Vu le volume occupé par la pompe, WhiteCrow a conçu un système de roue-libre spécifique, très plat mais de très grand diamètre, qui compte pas moins de 138 points d’engagement. « On rivalise avec des Chris King ou Industry Nine à ce niveau. Et je peux même dire qu’on utilise des matériaux ainsi que des techniques de construction encore un cran au-dessus de ces références », précise Xavier Serret.Le moyeu, bien que volumineux, ne pèse que 300g de plus environ qu’un moyeu classique. C’est moins, par exemple, qu’un Rohloff, et ce produit ne s’adresse pas vraiment à des vélos de XC hyper légers. « C’est un peu comme une tige de selle télescopique, c’est du poids en plus mais quand on y a goûté, difficile de revenir en arrière. Ici, sur un fatbike, un vélo en pneus Plus ou encore plus sur un ebike, c’est pareil avec notre système », s’amuse Etienne.
Aujourd’hui, le moyeu est prêt et les prototypes ont enchaîné les kilomètres dans toutes les conditions pour valider les choix techniques.
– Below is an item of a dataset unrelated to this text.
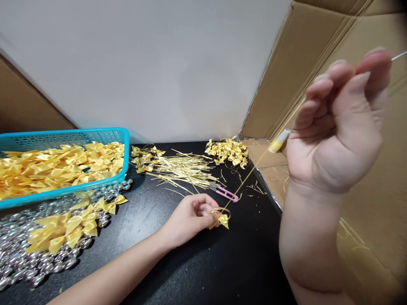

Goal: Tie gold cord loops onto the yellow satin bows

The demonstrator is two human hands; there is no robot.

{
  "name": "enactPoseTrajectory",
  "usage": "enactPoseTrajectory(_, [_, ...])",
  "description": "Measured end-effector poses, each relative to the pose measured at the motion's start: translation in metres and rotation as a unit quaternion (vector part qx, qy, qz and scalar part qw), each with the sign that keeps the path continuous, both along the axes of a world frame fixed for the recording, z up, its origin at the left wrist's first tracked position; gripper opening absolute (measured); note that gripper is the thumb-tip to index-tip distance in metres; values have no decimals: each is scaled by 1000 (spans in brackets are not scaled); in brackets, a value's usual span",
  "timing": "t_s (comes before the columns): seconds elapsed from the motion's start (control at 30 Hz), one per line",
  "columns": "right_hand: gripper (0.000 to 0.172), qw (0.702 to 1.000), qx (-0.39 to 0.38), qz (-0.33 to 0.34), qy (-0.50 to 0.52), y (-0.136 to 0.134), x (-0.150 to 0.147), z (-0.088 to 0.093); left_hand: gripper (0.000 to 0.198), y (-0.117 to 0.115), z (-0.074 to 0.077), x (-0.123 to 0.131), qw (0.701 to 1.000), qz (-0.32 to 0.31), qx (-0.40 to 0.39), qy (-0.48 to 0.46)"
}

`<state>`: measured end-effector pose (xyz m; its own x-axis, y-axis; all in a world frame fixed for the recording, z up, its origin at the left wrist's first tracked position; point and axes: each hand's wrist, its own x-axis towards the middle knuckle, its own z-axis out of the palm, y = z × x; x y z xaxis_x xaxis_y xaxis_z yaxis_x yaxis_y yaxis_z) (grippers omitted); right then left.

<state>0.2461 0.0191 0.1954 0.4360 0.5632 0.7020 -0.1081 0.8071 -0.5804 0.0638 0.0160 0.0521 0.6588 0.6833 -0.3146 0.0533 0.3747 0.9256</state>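
Observation:
My left hand (199,216) is closed low over the black table, its fingertips pinching a small yellow ribbon bow (224,221) with a loop of gold cord round it. From that bow a yellow thread (251,173) stretches up and right to my right hand (340,114), raised high at the right. Between its thumb and forefinger my right hand pinches a thin needle (399,56), whose shaft sticks out to the right. Just behind my left hand lie pink thread snips (225,192).
A blue basket (126,156) of yellow bows stands left. Silver beads (41,262) and loose bows (68,228) lie before it. Gold ties (184,167) and finished bows (227,151) lie at the back. A thread spool (280,140) rests near the cardboard wall (270,84).

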Motion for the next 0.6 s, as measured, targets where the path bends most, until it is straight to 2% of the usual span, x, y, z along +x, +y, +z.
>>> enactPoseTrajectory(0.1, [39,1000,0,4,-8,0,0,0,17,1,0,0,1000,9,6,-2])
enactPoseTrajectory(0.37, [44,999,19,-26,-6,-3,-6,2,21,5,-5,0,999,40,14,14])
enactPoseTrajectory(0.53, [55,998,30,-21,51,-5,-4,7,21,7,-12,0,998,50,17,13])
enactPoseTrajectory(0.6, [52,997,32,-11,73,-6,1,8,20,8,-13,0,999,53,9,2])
Il ne reste que la commande au guidon à peaufiner et WhiteCrow songe même à diffuser les plans du remote en open source afin que d’autres, voire même les acquéreurs du moyeu, puissent la fabriquer eux-mêmes s’ils le souhaitent. « Nous n’avons pas vraiment de plus-value à ce niveau, on ne va pas gagner notre vie avec cela et, avec l’avènement de l’impression 3D, on pourrait imaginer que des gens produisent leur propre commande. Mais nous en aurons aussi une bien entendu. »
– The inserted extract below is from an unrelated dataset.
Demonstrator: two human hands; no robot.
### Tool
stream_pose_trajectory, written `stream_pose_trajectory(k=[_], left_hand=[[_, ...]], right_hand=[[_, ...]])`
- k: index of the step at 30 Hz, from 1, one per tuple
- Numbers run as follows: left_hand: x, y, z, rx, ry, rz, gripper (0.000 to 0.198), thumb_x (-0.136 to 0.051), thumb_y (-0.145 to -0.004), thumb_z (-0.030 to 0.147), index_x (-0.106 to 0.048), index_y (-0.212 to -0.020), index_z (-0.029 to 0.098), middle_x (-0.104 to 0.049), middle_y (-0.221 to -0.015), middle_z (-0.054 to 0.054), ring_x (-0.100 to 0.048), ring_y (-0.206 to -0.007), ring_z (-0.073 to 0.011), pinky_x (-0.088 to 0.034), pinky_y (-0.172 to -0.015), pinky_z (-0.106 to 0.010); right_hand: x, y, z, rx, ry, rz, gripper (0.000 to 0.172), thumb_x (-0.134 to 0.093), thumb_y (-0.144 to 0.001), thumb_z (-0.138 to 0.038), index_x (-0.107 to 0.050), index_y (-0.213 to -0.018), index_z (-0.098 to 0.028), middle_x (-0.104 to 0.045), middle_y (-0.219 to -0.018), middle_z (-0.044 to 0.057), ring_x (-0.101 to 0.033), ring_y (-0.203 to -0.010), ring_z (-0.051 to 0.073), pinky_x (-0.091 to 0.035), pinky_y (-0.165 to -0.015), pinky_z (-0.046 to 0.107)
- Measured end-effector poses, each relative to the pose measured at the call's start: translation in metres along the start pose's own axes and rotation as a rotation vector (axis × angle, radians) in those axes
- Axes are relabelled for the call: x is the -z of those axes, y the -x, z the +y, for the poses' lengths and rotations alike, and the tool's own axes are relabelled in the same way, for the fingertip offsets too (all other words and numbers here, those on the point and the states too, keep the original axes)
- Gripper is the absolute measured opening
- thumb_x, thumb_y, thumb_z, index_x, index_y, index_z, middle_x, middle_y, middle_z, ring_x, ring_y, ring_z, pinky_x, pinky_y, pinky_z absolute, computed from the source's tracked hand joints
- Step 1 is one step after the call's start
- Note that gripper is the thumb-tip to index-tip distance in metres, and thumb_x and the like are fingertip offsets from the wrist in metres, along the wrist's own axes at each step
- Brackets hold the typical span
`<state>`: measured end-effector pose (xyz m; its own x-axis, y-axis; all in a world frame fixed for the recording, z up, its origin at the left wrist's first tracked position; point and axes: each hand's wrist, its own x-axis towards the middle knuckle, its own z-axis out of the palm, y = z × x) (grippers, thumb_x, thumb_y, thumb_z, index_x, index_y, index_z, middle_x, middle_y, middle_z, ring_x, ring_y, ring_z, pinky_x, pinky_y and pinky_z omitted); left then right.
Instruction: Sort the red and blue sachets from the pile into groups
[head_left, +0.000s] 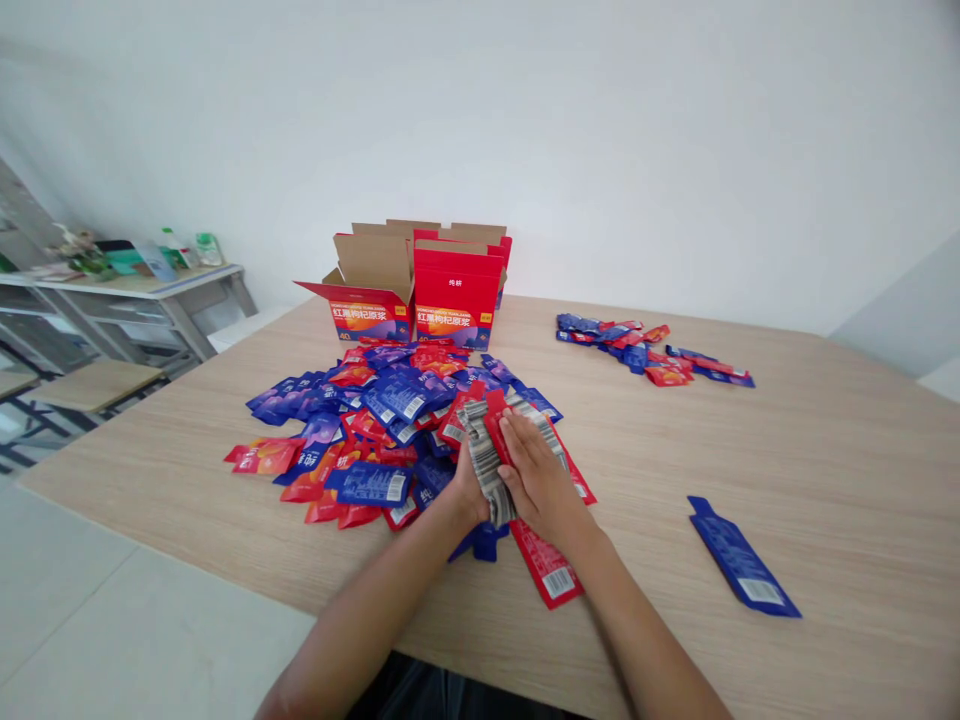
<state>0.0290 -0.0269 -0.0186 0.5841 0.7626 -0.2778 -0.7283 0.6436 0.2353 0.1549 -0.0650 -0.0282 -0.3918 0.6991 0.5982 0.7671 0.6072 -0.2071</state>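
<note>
Hands [471, 490] [546, 482] around stacked sachets [487, 465]

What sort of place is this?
Perhaps a workroom or classroom: a wood-topped table bears open cartons and a heap of red and blue sachets, with desks and stools at the picture's left.

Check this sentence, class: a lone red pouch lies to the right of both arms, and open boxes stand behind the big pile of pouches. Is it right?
Not quite: the head view shows the lone pouch is blue, not red. The rest holds: open boxes do stand behind the big pile.
</note>
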Motion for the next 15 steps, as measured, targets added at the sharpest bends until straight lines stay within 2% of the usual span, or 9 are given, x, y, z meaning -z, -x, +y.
stream_pose_trajectory(k=[2,3,5,7,9,11,13,15], left_hand=[[0.003,0.0,-0.011,0.095,0.008,0.01,0.04,-0.051,-0.088,0.046,-0.074,-0.094,0.014,-0.077,-0.085,-0.011,-0.071,-0.101,-0.0287,-0.053,-0.093,-0.037],[0.003,0.0,-0.013,0.095,0.023,0.031,0.041,-0.049,-0.09,0.046,-0.074,-0.092,0.014,-0.076,-0.085,-0.011,-0.072,-0.097,-0.028,-0.053,-0.092,-0.036],[0.001,0.001,-0.011,-0.02,0.081,0.098,0.046,-0.04,-0.094,0.045,-0.073,-0.085,0.015,-0.075,-0.081,-0.009,-0.073,-0.086,-0.0236,-0.054,-0.089,-0.033],[-0.004,0.003,0.001,-0.161,0.123,0.153,0.05,-0.032,-0.097,0.042,-0.071,-0.077,0.016,-0.072,-0.071,-0.007,-0.071,-0.072,-0.0201,-0.054,-0.086,-0.031],[-0.008,0.005,0.018,-0.207,0.108,0.17,0.051,-0.031,-0.096,0.042,-0.07,-0.074,0.017,-0.069,-0.064,-0.007,-0.067,-0.063,-0.0208,-0.054,-0.087,-0.035],[-0.011,0.006,0.033,-0.249,0.097,0.158,0.049,-0.033,-0.094,0.042,-0.072,-0.082,0.016,-0.069,-0.064,-0.007,-0.066,-0.063,-0.0229,-0.054,-0.089,-0.039],[-0.01,0.006,0.042,-0.288,0.1,0.122,0.044,-0.037,-0.091,0.041,-0.074,-0.092,0.017,-0.072,-0.072,-0.007,-0.069,-0.073,-0.0255,-0.053,-0.091,-0.042],[-0.006,0.002,0.043,-0.272,0.08,0.088,0.04,-0.044,-0.088,0.042,-0.074,-0.096,0.017,-0.074,-0.079,-0.008,-0.071,-0.086,-0.0281,-0.052,-0.093,-0.043]], right_hand=[[0.004,0.0,0.001,0.048,-0.015,-0.031,0.066,-0.038,-0.106,-0.04,-0.015,-0.163,-0.016,-0.03,-0.164,0.018,-0.022,-0.154,0.029,-0.031,-0.122,0.059],[0.006,0.0,0.0,0.072,-0.017,-0.047,0.069,-0.04,-0.104,-0.045,-0.018,-0.162,-0.015,-0.029,-0.164,0.019,-0.022,-0.154,0.03,-0.031,-0.122,0.06],[0.01,-0.002,-0.005,0.112,-0.021,-0.082,0.078,-0.048,-0.1,-0.053,-0.021,-0.161,-0.012,-0.031,-0.163,0.02,-0.022,-0.154,0.032,-0.031,-0.122,0.059],[0.011,-0.004,-0.013,0.151,-0.034,-0.124,0.083,-0.054,-0.097,-0.055,-0.023,-0.16,-0.011,-0.033,-0.162,0.021,-0.024,-0.154,0.032,-0.033,-0.121,0.058],[0.01,-0.005,-0.022,0.181,-0.061,-0.154,0.082,-0.058,-0.097,-0.05,-0.024,-0.16,-0.011,-0.035,-0.161,0.02,-0.026,-0.153,0.031,-0.035,-0.121,0.055],[0.006,-0.005,-0.029,0.197,-0.088,-0.152,0.075,-0.056,-0.099,-0.038,-0.022,-0.161,-0.012,-0.037,-0.161,0.019,-0.027,-0.153,0.028,-0.037,-0.12,0.053],[0.003,-0.005,-0.034,0.193,-0.11,-0.131,0.071,-0.051,-0.101,-0.027,-0.017,-0.162,-0.014,-0.037,-0.161,0.017,-0.027,-0.153,0.026,-0.039,-0.12,0.052],[0.002,-0.005,-0.035,0.193,-0.125,-0.115,0.071,-0.046,-0.102,-0.024,-0.011,-0.163,-0.015,-0.037,-0.161,0.017,-0.029,-0.152,0.025,-0.039,-0.12,0.052]])
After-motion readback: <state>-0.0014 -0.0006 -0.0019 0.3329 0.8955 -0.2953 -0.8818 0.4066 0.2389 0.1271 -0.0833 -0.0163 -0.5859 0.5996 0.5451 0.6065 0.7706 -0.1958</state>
Reste la question du tarif, encore à fixer de façon précise, mais qui devrait tourner autour de 1200€. Mais les concepteurs ont des arguments pour le justifier : « Oui, c’est un produit de niche et c’est une grosse somme mais nous ne pouvons pas faire moins vu les coûts de production. Cela dit, nous sommes confiants quand nous voyons des exemples comme les jantes carbone fatbike HED à 1000€ pièce qui se sont vendues comme des petits pains, ou encore les questions des personnes intéressées qui, quand elles viennent nous voir, concernent plus le poids que le prix de l’objet. Nous visons essentiellement l’export et des marchés comme les USA ou la Canada, où le Fatbike est très populaire. Mais en Europe aussi cela pourrait décoller grâce aux vélos électriques. »
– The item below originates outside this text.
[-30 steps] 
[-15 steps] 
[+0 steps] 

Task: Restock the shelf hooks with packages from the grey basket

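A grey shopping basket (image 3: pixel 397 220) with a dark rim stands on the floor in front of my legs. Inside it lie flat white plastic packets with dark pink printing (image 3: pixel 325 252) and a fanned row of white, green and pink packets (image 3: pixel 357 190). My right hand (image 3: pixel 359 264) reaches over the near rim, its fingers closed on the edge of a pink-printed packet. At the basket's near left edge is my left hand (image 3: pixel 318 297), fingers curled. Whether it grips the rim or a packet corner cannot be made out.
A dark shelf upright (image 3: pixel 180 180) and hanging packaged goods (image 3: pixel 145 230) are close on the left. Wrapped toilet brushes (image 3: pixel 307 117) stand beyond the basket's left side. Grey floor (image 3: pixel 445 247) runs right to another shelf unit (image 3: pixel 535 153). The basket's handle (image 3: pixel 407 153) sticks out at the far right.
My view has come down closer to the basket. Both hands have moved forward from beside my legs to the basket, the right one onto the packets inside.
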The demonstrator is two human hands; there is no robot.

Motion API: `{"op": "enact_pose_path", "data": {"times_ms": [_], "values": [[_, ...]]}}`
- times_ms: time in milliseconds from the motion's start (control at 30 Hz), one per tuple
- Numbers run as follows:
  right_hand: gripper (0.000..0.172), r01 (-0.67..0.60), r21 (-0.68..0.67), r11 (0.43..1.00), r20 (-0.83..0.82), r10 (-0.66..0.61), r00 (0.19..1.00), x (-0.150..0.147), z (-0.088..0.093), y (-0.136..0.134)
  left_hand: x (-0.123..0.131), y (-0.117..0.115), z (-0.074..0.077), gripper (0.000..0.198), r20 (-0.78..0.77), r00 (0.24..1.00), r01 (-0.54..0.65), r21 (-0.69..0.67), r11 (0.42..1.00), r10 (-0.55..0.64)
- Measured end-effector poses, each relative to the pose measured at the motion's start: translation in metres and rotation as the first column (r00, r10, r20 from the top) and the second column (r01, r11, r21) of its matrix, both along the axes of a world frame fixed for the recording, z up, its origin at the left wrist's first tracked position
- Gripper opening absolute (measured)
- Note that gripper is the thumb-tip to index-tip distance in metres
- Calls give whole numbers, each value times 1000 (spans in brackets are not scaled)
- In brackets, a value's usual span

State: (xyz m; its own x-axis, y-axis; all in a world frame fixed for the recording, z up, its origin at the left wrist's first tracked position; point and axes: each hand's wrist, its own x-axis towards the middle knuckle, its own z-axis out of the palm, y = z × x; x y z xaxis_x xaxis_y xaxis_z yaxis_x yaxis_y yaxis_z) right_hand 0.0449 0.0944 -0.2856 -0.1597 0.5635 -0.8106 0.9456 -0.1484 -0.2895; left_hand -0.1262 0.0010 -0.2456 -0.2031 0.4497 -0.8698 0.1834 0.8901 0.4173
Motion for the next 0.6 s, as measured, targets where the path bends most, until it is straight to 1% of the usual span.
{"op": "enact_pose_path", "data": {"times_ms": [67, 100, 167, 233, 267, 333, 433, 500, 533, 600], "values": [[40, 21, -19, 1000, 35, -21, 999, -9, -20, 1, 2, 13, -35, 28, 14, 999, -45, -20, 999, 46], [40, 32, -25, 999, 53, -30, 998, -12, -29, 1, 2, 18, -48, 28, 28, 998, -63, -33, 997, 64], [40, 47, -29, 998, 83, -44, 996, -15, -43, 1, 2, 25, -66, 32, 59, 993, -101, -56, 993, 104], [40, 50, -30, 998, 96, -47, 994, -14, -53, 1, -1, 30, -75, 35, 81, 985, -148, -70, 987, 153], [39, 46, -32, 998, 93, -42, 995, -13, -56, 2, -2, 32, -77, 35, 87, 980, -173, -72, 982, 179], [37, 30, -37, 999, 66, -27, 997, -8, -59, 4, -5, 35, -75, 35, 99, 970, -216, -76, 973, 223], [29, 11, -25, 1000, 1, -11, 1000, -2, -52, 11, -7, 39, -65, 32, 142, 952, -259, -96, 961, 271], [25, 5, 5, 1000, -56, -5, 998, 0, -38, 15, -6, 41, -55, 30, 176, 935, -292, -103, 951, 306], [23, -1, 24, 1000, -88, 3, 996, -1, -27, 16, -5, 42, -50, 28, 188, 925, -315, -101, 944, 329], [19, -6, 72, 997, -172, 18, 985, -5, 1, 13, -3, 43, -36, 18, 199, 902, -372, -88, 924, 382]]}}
L’avenir ? La priorité est de réussir à sortir la première production de moyeux de série et de trouver les investisseurs pour la financer. WhiteCrow ne ferme pas non plus la porte à d’autres développements, comme un affichage en temps réel de la pression du pneu (un peu comme le système Hutchinson – « même si l’idée est de garder le système le plus simple possible pour des questions de fiabilité », insiste Xavier). Une déclinaison pour le moyeu avant est aussi tout à fait envisageable, de même que des déclinaisons de la pompe pour d’autres domaines, industriels notamment. Nous devrions avoir bientôt l’occasion de tester le système, nous vous tiendrons informés.